High Fidelity Taps Into The Power of the Blockchain
Decentralization has long been at the core of the design of High Fidelity, Philip Rosedale’s follow up to Second Life, so it should be no surprise that when it came to adding a digital currency to monetize its user-generated economy, Rosedale turned to the blockchain. (High Fidelity is not to be confused with Sansar VR, which was created by Linden Lab, which still controls Second Life, but no longer employs Rosedale).
High Fidelity is introducing its own cryptocurrency for the time being, because of high transaction fees arising on Ethereum and Bitcoin networks due to rampant speculation that pushed Bitcoins up to $14,000 per coin this week, at least temporarily turning the Winkelvoss twins into billionaires.

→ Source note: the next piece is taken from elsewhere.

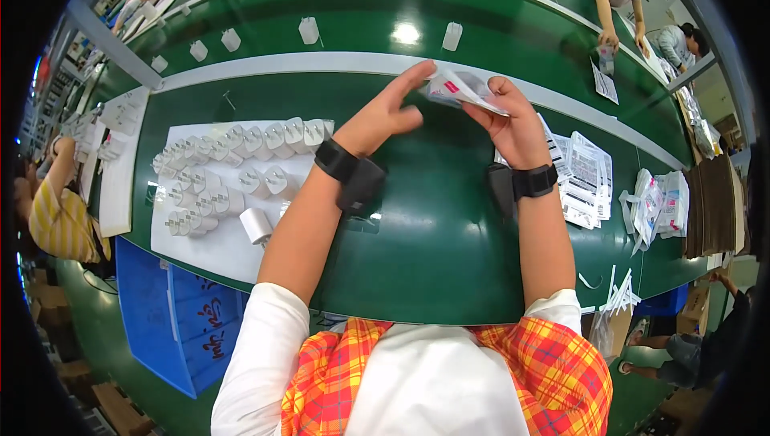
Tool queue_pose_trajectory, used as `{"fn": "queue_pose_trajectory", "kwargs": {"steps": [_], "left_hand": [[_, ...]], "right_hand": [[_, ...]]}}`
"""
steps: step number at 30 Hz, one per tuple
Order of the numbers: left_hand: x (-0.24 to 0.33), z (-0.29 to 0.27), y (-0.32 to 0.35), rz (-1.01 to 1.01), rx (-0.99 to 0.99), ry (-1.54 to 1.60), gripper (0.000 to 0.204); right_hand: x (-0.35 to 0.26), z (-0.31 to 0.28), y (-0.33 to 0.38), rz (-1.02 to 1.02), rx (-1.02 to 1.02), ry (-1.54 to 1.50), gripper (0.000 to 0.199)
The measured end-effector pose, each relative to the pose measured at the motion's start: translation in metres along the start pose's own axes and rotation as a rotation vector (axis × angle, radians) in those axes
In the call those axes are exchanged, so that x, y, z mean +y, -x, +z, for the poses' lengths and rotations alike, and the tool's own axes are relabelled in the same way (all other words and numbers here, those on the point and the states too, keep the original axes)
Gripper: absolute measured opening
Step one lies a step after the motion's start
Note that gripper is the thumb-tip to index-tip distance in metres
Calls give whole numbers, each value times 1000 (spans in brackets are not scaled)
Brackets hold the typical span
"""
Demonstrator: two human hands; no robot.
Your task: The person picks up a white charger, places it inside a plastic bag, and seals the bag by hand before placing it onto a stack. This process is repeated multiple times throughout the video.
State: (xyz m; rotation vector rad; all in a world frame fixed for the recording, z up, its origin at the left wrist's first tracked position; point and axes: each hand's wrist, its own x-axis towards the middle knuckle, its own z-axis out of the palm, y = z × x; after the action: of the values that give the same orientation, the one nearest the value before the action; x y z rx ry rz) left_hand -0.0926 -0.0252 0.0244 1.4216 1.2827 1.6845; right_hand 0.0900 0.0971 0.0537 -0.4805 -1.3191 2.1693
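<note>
My right hand point(517, 127) is closed on the right end of a small clear plastic bag point(457, 87) with white and pink print, pinched between thumb and fingers. My left hand point(383, 119) is open, thumb and index finger spread. Its index fingertip is at the bag's left end; I cannot tell whether it touches. What the bag holds is unclear. To the left, several white plug chargers point(277, 141) stand in rows on a white sheet point(216, 245). A single charger point(257, 226) lies apart near my left forearm. Printed sheets point(584, 179) are piled right of my right wrist.
Filled plastic bags point(658, 203) lie at the right, beside stacked brown cardboard point(712, 207). White strips point(619, 296) hang by the table's front edge. Beyond a white rail, chargers point(309, 31) stand along a green belt. A blue crate point(152, 308) is lower left. Other people work around.
</note>
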Motion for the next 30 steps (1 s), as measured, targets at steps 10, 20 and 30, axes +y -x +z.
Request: {"fn": "queue_pose_trajectory", "kwargs": {"steps": [10,20,30], "left_hand": [[-19,14,6,-266,214,7,38],[-12,21,3,-218,335,232,29],[-25,2,3,-106,13,-754,25]], "right_hand": [[-5,12,9,-24,40,493,36],[15,8,0,76,111,507,19],[9,-41,-16,-182,-420,930,12]]}}
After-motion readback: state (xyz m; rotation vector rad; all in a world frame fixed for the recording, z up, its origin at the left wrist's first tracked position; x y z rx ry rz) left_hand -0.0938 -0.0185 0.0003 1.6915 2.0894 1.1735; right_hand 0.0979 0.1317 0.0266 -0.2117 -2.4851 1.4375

However, the design should be portable beyond the confines of the High Fidelitymetaverse, even allowing for real world transactions. It also enforces the permanence of metadata related to digital items, which has some cool use cases; for example, an item could be restricted from entering part of the virtual world if it did not have the right metadata, allowing content owners to enforce thematic coherence while allowing avatars to bring in paraphernalia purchased elsewhere.

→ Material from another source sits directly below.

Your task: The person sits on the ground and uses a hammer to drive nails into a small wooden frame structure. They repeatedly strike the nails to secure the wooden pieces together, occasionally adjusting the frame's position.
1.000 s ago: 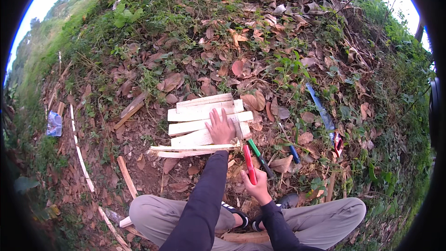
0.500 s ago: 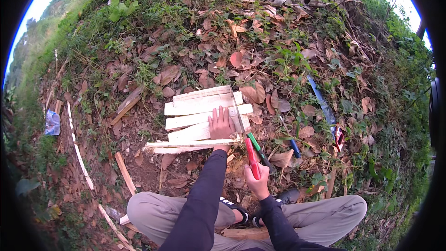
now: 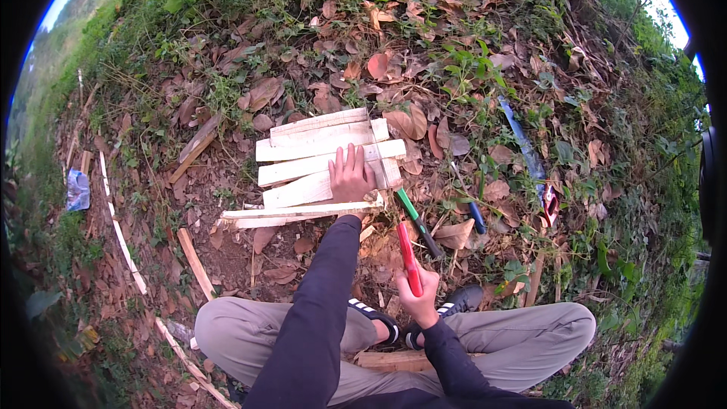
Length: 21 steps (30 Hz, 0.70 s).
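Observation:
Several pale wooden boards (image 3: 299, 173) lie side by side on the ground in front of me, and a narrow strip (image 3: 303, 213) crosses their near side. My left hand (image 3: 351, 174) rests flat on the boards with fingers stretched out. My right hand (image 3: 419, 294) is closed around the red handle (image 3: 409, 254) of a saw, just right of and nearer than the boards. The saw's thin blade is hard to make out now. Between handle and boards lies a green-and-black tool handle (image 3: 415, 220); its far end is hidden by the boards.
To the right lie a thin tool with a blue handle (image 3: 477, 217) and a long blue strip with a red end (image 3: 522, 140). Wood pieces (image 3: 195, 263) and a crumpled blue-white plastic piece (image 3: 77, 190) are at left. Dry leaves and weeds surround the boards. A wood block (image 3: 397, 361) lies between my legs.
My right hand has drawn the saw slightly back toward me; its blade showed across the boards' right ends before. The left hand stays on the boards. The whole view has shifted a little.

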Each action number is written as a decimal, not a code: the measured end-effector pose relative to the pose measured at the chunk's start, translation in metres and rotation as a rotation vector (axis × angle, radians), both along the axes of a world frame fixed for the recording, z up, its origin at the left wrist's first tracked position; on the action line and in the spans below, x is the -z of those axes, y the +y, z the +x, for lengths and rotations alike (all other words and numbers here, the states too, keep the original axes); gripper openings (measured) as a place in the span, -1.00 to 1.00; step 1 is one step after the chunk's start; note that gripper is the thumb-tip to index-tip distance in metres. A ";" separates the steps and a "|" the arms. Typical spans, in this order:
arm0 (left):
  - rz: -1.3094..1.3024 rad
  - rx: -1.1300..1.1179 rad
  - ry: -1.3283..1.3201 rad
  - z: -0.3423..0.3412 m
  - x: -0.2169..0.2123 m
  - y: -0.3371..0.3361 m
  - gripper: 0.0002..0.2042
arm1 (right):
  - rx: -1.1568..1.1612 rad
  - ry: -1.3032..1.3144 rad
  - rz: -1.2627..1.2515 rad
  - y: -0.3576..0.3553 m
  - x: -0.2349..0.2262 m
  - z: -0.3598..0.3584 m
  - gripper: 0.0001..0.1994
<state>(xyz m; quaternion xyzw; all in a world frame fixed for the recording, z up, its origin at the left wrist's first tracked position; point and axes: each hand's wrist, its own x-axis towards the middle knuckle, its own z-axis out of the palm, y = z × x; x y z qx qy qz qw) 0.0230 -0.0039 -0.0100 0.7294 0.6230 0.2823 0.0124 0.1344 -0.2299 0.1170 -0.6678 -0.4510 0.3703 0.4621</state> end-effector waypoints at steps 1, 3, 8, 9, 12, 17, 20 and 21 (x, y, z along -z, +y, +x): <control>-0.013 -0.006 -0.002 0.001 0.000 0.002 -0.55 | -0.009 -0.002 0.006 -0.007 -0.002 0.005 -0.80; 0.014 -0.009 0.019 0.001 -0.001 0.003 -0.55 | -0.053 -0.026 0.006 -0.001 -0.016 0.008 -0.81; -0.023 0.022 0.046 0.006 -0.003 0.006 -0.54 | 0.058 0.071 0.073 0.086 -0.009 0.001 -0.75; 0.013 0.010 0.065 0.002 -0.001 0.003 -0.53 | 0.055 0.046 0.054 0.081 -0.014 -0.006 -0.74; 0.016 0.017 0.018 -0.002 0.004 0.002 -0.52 | -0.033 -0.061 0.043 0.018 -0.024 -0.006 -0.86; 0.028 -0.001 0.052 -0.003 0.006 0.001 -0.51 | -0.016 0.026 0.063 0.055 -0.010 -0.007 -0.73; 0.003 0.021 0.041 0.006 0.000 0.002 -0.51 | 0.033 -0.004 0.038 0.089 -0.014 -0.002 -0.76; 0.023 0.000 0.042 -0.003 0.006 0.000 -0.51 | -0.009 0.009 0.001 0.068 -0.016 -0.005 -0.80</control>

The new system is debuting on “Avatar Island”, a virtual outdoor mall featuring an oddly old school shopping format that includes storefronts with checkout counters and, at least in the video, a salesperson. Users will have to contend with some cryptocurrency terminology, as they will need to manage their “private keys”, and wait for transactions to clear on the “blockchain ledger”, so perhaps keeping the rest of the process aggressively familiar is the right strategy.
Doom VFR finally brings the Doom universe officially to VR (you may remember that Doom 3 was used for the very first demo of the Oculus Rift; John Carmack created the port and that is partially responsible for the long running lawsuit between Oculus and id’s parent company, Zenimax).
Home from the BBC lets you take a spacewalk from the International Space Station for free. It is similar to the spacewalk in Mission: ISS, but the controls are a bit janky. It wants to guide you on rails through the spacewalk but also makes a move halfway towards the handhold-driven locomotion system used in Mission:ISS, Lone Echo, and Echo Arena. In theory, that is a terrific idea, but in practice it is not comfortable. It made us sick within seconds, whereas we find the other three games comfortable enough for extended sessions.